**Work instruction**.
Print every line of the listing below, starting with the line that holds "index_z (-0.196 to" and going on through the line that holds "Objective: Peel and", both included, and print nothing else.

**Dataset content**.
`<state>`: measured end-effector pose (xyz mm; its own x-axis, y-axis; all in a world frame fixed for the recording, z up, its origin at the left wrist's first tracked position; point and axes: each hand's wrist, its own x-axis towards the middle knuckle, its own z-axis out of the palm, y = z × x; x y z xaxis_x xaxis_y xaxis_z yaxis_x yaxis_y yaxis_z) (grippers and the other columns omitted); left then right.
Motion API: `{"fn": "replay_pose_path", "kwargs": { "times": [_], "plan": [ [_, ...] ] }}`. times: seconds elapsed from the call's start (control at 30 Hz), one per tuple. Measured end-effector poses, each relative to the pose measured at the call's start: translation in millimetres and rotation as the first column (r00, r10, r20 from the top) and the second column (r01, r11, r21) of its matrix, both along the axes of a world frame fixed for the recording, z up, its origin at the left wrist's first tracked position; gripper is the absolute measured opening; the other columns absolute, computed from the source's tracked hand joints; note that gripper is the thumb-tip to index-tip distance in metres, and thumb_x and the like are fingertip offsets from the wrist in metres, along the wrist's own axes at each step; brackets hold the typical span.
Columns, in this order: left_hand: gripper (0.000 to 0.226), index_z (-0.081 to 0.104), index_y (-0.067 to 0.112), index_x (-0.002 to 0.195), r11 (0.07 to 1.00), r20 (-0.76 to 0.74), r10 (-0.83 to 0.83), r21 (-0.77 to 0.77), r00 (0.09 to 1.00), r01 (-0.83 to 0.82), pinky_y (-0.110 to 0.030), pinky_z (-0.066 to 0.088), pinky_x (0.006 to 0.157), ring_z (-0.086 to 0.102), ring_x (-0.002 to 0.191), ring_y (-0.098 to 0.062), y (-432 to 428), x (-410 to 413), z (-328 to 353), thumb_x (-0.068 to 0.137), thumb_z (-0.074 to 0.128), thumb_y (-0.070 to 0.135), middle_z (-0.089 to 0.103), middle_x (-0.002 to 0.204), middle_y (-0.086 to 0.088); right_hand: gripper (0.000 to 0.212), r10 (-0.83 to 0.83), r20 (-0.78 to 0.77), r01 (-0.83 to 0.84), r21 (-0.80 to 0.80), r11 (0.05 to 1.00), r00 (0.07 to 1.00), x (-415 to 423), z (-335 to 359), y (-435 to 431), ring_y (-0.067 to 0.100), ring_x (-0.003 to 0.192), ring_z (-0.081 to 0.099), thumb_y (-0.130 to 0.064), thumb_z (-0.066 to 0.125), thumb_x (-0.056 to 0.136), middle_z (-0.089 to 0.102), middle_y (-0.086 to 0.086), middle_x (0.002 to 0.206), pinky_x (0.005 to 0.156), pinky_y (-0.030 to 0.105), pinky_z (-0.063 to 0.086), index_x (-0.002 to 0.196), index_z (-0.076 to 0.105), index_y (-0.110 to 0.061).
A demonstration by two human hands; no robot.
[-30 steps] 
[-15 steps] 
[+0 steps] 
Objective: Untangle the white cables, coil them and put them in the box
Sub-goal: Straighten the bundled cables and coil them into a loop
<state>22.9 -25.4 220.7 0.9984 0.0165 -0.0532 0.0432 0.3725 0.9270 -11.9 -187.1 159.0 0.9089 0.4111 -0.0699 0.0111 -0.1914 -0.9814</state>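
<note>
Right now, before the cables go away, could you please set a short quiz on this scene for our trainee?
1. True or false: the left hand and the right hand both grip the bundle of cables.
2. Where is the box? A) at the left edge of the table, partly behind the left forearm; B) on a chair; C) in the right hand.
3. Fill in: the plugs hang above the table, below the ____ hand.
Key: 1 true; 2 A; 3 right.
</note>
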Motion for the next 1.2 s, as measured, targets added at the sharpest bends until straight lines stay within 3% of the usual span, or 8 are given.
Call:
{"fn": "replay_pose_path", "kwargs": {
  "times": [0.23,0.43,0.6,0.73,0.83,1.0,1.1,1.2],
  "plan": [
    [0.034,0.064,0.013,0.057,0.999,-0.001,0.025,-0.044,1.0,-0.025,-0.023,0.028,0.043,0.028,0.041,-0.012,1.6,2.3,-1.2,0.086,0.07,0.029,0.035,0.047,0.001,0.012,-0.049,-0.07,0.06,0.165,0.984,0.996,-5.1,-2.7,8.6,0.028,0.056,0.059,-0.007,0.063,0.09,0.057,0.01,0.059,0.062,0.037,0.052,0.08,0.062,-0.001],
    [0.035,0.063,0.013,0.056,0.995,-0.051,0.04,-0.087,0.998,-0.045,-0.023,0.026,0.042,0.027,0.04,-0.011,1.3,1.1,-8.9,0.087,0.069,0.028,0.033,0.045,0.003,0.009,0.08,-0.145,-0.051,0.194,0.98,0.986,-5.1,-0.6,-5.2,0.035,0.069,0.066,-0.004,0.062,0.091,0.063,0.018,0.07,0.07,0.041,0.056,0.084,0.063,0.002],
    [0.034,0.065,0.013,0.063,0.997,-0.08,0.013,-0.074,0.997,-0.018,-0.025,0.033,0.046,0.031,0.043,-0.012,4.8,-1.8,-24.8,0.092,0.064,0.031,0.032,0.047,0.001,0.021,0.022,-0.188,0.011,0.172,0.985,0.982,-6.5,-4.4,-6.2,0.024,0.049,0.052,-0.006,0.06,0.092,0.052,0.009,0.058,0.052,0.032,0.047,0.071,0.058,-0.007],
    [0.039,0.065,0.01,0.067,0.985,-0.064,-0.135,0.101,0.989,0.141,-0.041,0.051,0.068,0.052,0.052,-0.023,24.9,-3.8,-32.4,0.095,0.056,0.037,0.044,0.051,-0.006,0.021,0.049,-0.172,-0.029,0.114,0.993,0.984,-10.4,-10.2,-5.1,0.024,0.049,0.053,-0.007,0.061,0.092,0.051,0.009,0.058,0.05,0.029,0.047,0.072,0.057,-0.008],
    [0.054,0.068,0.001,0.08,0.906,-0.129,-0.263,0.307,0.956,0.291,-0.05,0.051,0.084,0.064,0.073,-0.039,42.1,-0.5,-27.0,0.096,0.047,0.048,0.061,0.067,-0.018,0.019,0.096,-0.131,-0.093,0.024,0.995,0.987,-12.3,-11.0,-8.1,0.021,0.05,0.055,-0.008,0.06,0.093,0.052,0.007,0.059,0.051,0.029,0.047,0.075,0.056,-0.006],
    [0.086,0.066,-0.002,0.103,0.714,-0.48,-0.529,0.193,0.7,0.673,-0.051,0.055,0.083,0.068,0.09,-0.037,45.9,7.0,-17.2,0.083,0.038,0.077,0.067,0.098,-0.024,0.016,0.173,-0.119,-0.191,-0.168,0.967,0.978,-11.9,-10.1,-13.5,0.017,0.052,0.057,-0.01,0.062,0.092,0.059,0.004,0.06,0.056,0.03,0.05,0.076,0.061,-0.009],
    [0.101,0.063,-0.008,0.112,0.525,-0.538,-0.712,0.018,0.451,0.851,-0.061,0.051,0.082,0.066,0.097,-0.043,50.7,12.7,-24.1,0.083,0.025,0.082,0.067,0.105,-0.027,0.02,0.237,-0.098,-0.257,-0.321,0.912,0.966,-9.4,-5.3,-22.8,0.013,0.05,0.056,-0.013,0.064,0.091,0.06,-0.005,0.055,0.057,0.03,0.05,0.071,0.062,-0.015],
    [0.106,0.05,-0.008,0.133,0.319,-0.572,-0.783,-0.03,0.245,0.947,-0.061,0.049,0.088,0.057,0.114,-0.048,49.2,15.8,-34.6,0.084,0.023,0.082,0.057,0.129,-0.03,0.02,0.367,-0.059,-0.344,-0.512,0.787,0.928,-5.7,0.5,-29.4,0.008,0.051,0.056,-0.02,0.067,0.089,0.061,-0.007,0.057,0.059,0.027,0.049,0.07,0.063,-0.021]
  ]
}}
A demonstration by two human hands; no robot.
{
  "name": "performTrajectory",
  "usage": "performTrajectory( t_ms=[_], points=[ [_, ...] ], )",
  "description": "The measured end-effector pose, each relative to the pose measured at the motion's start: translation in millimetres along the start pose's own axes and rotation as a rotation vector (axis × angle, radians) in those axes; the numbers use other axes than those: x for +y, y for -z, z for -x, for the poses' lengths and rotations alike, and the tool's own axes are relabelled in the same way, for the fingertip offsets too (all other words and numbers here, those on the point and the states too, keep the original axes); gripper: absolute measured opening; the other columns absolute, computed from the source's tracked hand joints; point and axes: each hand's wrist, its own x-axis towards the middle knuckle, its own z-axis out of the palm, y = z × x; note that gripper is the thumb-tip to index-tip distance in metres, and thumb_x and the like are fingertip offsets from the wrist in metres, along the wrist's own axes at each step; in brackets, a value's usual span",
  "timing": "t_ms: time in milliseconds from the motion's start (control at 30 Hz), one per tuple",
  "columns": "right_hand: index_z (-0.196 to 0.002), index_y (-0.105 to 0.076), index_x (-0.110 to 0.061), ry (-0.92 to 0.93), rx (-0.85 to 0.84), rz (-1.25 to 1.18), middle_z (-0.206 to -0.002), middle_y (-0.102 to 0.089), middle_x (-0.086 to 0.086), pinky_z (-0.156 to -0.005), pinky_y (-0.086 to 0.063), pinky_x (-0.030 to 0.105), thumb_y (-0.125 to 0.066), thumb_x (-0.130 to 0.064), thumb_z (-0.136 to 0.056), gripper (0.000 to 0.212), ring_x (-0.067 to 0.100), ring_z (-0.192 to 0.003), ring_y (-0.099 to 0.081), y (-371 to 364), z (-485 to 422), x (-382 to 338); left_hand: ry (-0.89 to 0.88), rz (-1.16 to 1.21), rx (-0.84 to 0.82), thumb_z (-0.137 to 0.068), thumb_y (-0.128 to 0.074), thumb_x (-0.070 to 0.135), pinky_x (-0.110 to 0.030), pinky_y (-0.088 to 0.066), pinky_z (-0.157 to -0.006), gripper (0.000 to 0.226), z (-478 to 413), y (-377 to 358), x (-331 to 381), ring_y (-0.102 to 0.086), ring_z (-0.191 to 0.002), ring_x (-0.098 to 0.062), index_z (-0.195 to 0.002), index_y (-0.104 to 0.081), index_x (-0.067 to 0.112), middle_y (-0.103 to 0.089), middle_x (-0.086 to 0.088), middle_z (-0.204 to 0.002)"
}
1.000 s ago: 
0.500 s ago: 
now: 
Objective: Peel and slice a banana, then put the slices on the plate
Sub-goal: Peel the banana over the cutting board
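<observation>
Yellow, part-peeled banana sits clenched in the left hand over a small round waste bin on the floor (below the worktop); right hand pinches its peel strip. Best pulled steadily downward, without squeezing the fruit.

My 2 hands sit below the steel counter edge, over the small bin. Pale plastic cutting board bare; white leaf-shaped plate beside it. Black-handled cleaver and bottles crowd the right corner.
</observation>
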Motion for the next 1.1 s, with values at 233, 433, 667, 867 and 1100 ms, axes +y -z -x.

**The answer**.
  "columns": "right_hand: index_z (-0.196 to 0.002), index_y (-0.105 to 0.076), index_x (-0.110 to 0.061), ry (-0.92 to 0.93), rx (-0.85 to 0.84), rz (-1.25 to 1.18), middle_z (-0.206 to -0.002), middle_y (-0.102 to 0.089), middle_x (-0.086 to 0.086), pinky_z (-0.156 to -0.005), pinky_y (-0.086 to 0.063), pinky_x (-0.030 to 0.105), thumb_y (-0.125 to 0.066), thumb_x (-0.130 to 0.064), thumb_z (-0.136 to 0.056), gripper (0.000 to 0.212), ring_x (-0.067 to 0.100), ring_z (-0.192 to 0.003), ring_y (-0.099 to 0.081), y (-371 to 364), z (-485 to 422), x (-382 to 338); left_hand: ry (-0.89 to 0.88), rz (-1.16 to 1.21), rx (-0.84 to 0.82), thumb_z (-0.137 to 0.068), thumb_y (-0.128 to 0.074), thumb_x (-0.070 to 0.135), pinky_x (-0.110 to 0.030), pinky_y (-0.088 to 0.066), pinky_z (-0.157 to -0.006), gripper (0.000 to 0.226), z (-478 to 413), y (-377 to 358), x (-331 to 381), ring_y (-0.102 to 0.086), ring_z (-0.191 to 0.002), ring_x (-0.098 to 0.062), index_z (-0.195 to 0.002), index_y (-0.104 to 0.081), index_x (-0.067 to 0.112), middle_y (-0.103 to 0.089), middle_x (-0.086 to 0.088), middle_z (-0.204 to 0.002)"
}
1.000 s ago: 
0.500 s ago: 
now: 
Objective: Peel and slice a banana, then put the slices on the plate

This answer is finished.